▽

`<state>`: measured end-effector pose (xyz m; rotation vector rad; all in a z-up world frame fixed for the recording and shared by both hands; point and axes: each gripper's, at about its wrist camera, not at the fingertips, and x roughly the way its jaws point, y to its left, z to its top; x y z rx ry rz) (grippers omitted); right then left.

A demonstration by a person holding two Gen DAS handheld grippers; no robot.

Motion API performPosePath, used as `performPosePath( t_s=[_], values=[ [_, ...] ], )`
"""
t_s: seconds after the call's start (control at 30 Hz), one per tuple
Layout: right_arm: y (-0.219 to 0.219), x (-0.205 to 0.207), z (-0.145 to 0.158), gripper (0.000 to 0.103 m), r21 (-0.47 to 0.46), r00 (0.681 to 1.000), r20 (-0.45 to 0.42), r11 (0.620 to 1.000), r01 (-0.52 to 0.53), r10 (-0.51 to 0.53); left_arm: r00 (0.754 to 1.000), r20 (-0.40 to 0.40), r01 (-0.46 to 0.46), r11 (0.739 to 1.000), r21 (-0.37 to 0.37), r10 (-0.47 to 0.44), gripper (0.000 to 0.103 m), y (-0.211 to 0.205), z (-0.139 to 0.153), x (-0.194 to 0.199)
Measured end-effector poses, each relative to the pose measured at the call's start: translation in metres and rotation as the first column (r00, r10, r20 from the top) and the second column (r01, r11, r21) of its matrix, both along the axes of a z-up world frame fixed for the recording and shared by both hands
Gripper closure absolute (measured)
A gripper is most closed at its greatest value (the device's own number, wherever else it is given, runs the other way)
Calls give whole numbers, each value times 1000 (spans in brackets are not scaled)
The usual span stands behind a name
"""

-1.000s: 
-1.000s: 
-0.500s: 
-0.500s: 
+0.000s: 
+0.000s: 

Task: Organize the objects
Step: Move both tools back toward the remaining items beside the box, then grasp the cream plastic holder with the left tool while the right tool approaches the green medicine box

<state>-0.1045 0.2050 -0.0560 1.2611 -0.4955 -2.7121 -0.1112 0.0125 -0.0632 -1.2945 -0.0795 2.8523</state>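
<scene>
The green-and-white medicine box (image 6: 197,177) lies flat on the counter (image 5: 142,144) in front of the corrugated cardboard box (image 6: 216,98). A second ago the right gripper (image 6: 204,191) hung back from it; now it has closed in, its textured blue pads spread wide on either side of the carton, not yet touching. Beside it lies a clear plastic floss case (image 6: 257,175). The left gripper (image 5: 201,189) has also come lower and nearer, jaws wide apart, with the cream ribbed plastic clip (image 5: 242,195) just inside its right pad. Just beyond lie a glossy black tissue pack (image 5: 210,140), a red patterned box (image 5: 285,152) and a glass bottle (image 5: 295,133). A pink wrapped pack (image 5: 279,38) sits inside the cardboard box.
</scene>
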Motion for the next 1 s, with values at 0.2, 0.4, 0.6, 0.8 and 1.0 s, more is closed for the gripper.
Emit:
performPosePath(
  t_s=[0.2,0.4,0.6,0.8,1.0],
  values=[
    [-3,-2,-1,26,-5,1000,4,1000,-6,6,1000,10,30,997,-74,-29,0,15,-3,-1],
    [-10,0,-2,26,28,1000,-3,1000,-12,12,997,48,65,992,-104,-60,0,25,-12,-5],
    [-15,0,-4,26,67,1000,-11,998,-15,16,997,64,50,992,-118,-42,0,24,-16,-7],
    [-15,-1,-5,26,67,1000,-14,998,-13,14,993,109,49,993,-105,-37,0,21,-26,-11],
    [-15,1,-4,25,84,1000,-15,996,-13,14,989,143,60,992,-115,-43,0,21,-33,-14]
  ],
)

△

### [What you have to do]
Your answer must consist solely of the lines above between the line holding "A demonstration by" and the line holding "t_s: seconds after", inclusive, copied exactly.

### [Output]
A demonstration by a person holding two Gen DAS handheld grippers; no robot.

Motion API performPosePath, used as `performPosePath( t_s=[_], values=[ [_, ...] ], )`
"""
t_s: seconds after the call's start (control at 30 Hz), one per tuple

Nothing else is needed to complete this exercise.